Task description: From the data that follows, print exactly the lines starting at the one containing "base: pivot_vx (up" and ending at the one containing "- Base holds"; include both of them and nothing more.

══════════

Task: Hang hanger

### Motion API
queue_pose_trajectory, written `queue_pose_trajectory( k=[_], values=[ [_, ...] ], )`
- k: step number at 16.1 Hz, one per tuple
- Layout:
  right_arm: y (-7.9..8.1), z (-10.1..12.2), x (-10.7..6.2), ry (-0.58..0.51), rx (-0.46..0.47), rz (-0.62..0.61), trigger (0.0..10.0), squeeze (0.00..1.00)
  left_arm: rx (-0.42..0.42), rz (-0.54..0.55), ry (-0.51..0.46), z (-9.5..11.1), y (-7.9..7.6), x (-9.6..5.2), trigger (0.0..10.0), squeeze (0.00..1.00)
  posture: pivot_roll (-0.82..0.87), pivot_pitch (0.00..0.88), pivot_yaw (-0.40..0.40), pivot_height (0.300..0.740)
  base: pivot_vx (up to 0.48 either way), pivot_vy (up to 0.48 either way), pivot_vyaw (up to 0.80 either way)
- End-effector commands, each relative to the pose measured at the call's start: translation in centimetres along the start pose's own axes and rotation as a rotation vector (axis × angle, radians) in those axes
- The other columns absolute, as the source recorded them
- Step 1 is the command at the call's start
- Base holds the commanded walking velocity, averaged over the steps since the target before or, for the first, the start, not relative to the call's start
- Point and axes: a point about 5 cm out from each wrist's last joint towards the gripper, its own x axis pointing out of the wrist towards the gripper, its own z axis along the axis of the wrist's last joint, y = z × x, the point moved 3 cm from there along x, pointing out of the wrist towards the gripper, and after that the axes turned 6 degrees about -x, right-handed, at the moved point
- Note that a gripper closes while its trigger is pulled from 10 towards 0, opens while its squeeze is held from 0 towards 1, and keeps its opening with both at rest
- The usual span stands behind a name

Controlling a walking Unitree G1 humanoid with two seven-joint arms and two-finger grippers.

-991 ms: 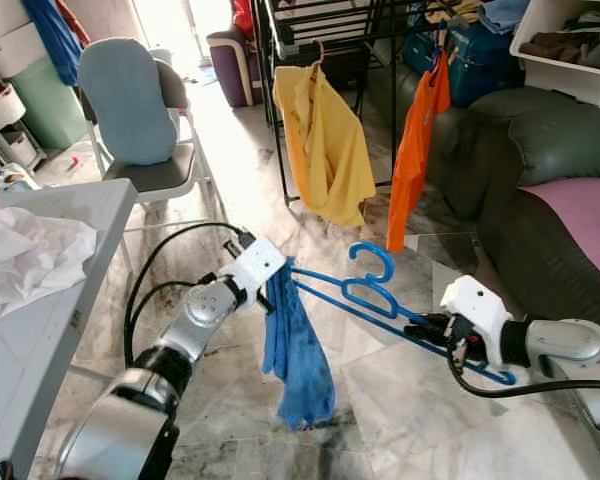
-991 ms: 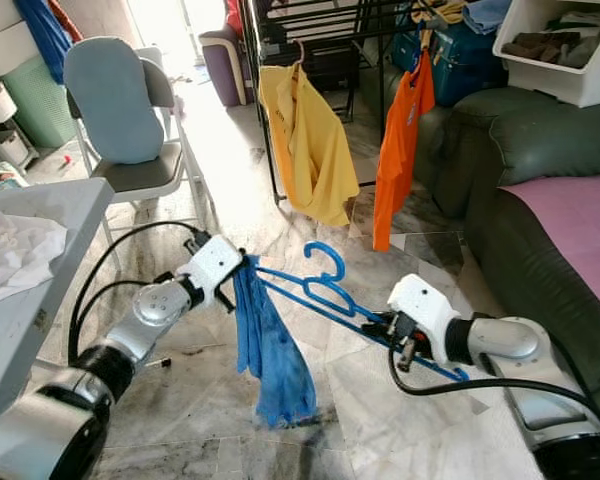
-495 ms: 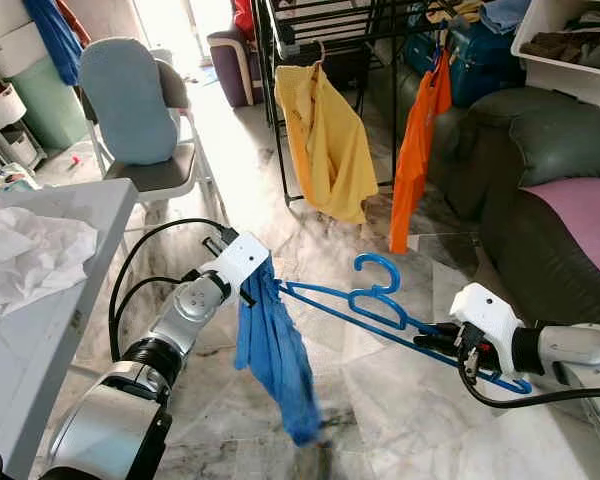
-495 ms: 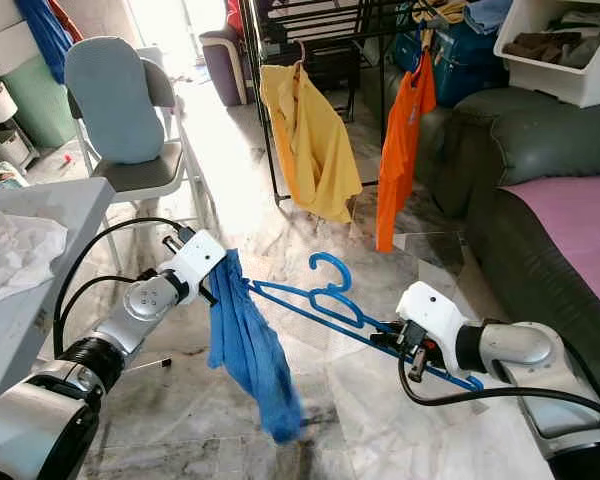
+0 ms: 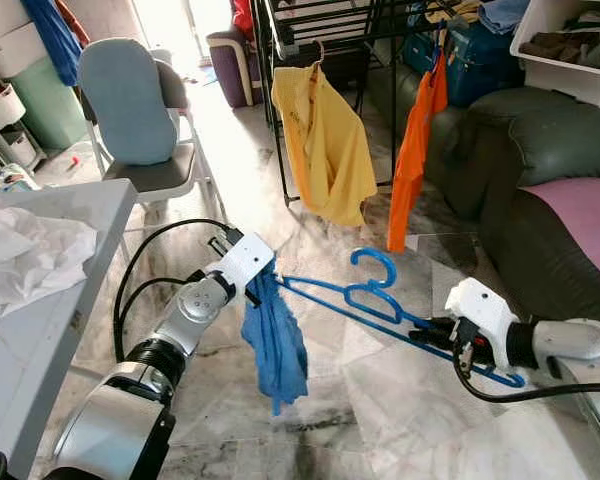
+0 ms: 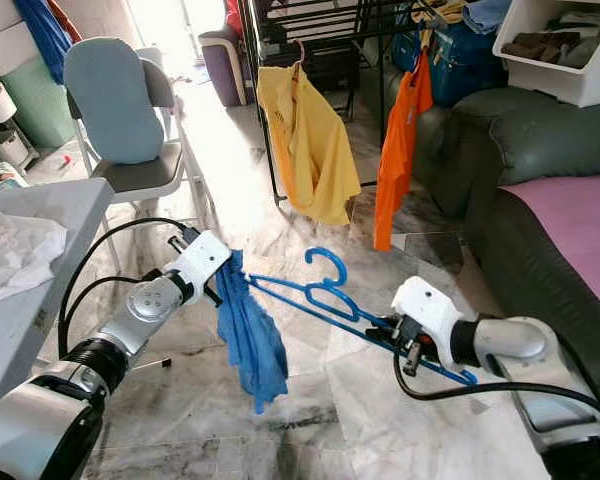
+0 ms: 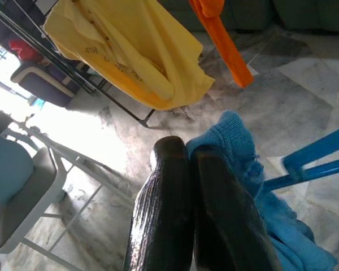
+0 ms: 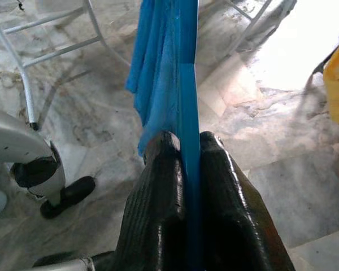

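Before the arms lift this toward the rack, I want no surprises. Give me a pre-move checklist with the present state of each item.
1. Right end effector shut on the blue hanger: ok; the right wrist view shows the bar pinched between both fingers.
2. Left end effector shut on the blue cloth: ok.
3. Cloth seated on the hanger: not ok; it hangs bunched at one end.
4. Hanger hook free and pointing up: ok.
5. Free space on the drying rack rail between the yellow shirt and the orange shirt: cannot tell.
6. Cloth off the floor: cannot tell.
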Motion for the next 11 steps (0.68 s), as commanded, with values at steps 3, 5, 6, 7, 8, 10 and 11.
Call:
queue_pose_trajectory(
  k=[3, 5, 6, 7, 8, 10, 11],
  values=[
    [-0.2, 1.4, 0.6, -0.047, -0.031, -0.001, 10.0, 0.00, -0.003, 0.086, -0.007, 0.4, 1.4, 0.0, 10.0, 0.00, -0.17, 0.000, 0.127, 0.740, 0.000, 0.000, 0.00],
    [0.0, 1.6, 1.2, -0.054, -0.034, 0.006, 10.0, 0.00, -0.251, 0.113, -0.005, -0.1, 1.3, 0.0, 10.0, 0.00, -0.18, 0.000, 0.127, 0.740, 0.000, 0.000, 0.00],
    [0.0, 1.6, 1.4, -0.056, -0.034, 0.003, 10.0, 0.00, -0.345, 0.081, -0.024, -0.1, 0.8, 0.1, 10.0, 0.00, -0.18, 0.000, 0.126, 0.740, 0.000, 0.000, 0.00],
    [0.0, 1.5, 1.7, -0.058, -0.033, -0.001, 10.0, 0.00, -0.430, 0.037, -0.057, 0.1, 0.1, 0.1, 10.0, 0.00, -0.18, 0.000, 0.122, 0.740, 0.000, 0.000, 0.00],
    [0.1, 1.4, 2.0, -0.057, -0.030, 0.004, 10.0, 0.00, -0.443, 0.010, -0.077, 0.2, -0.5, 0.0, 10.0, 0.00, -0.17, 0.000, 0.118, 0.740, 0.000, 0.000, 0.00],
    [0.0, 1.3, 2.5, -0.059, -0.029, -0.001, 10.0, 0.00, -0.530, -0.030, -0.093, 0.1, -1.5, -0.1, 10.0, 0.00, -0.17, 0.000, 0.111, 0.740, 0.000, 0.000, 0.00],
    [-0.2, 1.1, 2.6, -0.044, -0.034, -0.013, 10.0, 0.00, -0.522, -0.037, -0.110, 0.3, -1.7, -0.2, 10.0, 0.00, -0.17, 0.000, 0.108, 0.740, 0.000, 0.000, 0.00]
  ],
)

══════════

Completed task:
  base: pivot_vx (up to 0.48 either way), pivot_vy (up to 0.48 either way), pivot_vyaw (up to 0.80 either way)
- End-effector commands, each relative to the pose measured at the call's start: translation in centimetres along the start pose's own axes and rotation as a rotation vector (axis × angle, radians) in those axes
- The other columns absolute, as the source recorded them
- Step 1 is the command at the call's start
- Base holds the commanded walking velocity, averaged over the steps since the target before or, for the first, the start, not relative to the call's start

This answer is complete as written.